> [Action item]: Repeat the whole listing word for word, skipping pictures.
BEGIN The data
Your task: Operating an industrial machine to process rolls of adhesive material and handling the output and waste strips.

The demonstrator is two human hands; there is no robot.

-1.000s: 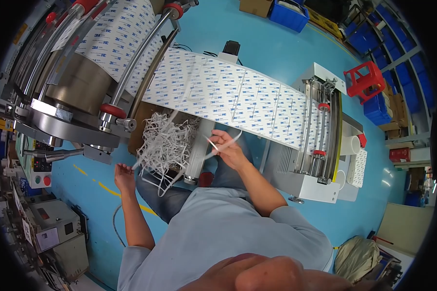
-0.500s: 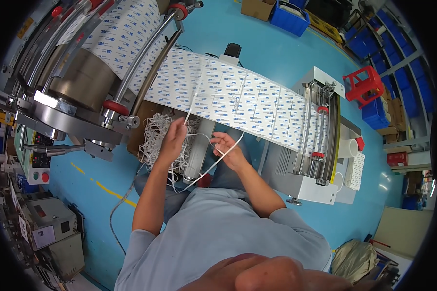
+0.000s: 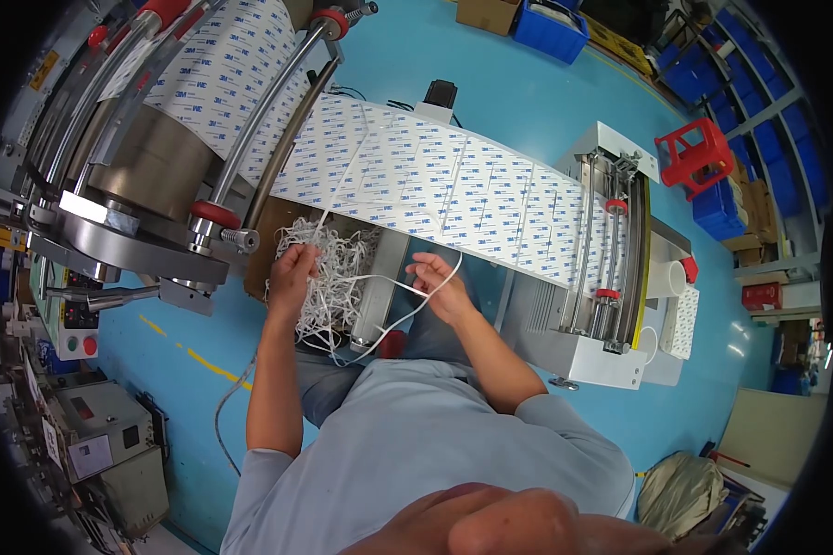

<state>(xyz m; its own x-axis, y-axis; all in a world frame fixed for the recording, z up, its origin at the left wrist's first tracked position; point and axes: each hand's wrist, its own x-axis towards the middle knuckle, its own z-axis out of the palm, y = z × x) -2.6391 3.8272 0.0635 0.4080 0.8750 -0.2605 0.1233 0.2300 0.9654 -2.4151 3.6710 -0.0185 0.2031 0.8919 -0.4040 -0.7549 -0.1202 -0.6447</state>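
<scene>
A wide white sheet of liner [image 3: 379,176] with blue print stretches across the machine, slit crosswise in several places. My left hand [image 3: 293,275] is closed, pinching a thin white strip [image 3: 342,180] that runs up onto the sheet. Beneath that hand lies a tangled heap of white strip waste [image 3: 342,296] in a brown cardboard box [image 3: 261,268]. My right hand [image 3: 438,285] is loosely curled below the sheet's near edge. Another white strip [image 3: 393,324] loops down from that edge across this hand and toward the heap, apparently caught between its thumb and fingers.
On the left stands a metal roller [image 3: 148,166] with shiny bars and red collars. The sheet's right end passes under a roller frame [image 3: 606,250]. A grey tube [image 3: 379,287] is beside the waste. A red stool [image 3: 694,157] and blue bins [image 3: 551,32] stand farther off.
My left hand has moved left and down, drawing the pinched strip with it over the waste heap. The right hand has hardly moved, and the strip between the hands hangs differently.
</scene>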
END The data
> [Task result]:
Your task: Operating an industrial machine to process rolls of adhesive material and handling the output and waste strips.

The demonstrator is two human hands; there is no robot.

-1.000s: 
-0.500s: 
+0.000s: 

<state>(xyz m; its own x-axis, y-axis; all in a world frame fixed for the recording, z up, its origin at the left wrist's first tracked position; point and axes: each hand's wrist, its own x-axis towards the middle knuckle, its own z-axis out of the palm, y = z × x) -2.6391 3.8272 0.0635 0.4080 0.8750 -0.2605 0.1233 0.2300 0.9654 -2.4151 3.6710 -0.0185 0.2031 0.8919 -0.4040 -0.7549 -0.1202 -0.6447</state>
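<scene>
A wide white sheet of liner [image 3: 379,176] with blue print stretches across the machine, slit crosswise in several places. My left hand [image 3: 293,275] is closed, pinching a thin white strip [image 3: 342,180] that runs up onto the sheet. Beneath that hand lies a tangled heap of white strip waste [image 3: 342,296] in a brown cardboard box [image 3: 261,268]. My right hand [image 3: 438,285] is loosely curled below the sheet's near edge. Another white strip [image 3: 393,324] loops down from that edge across this hand and toward the heap, apparently caught between its thumb and fingers.
On the left stands a metal roller [image 3: 148,166] with shiny bars and red collars. The sheet's right end passes under a roller frame [image 3: 606,250]. A grey tube [image 3: 379,287] is beside the waste. A red stool [image 3: 694,157] and blue bins [image 3: 551,32] stand farther off.
My left hand has moved left and down, drawing the pinched strip with it over the waste heap. The right hand has hardly moved, and the strip between the hands hangs differently.
</scene>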

Nothing else belongs to the answer.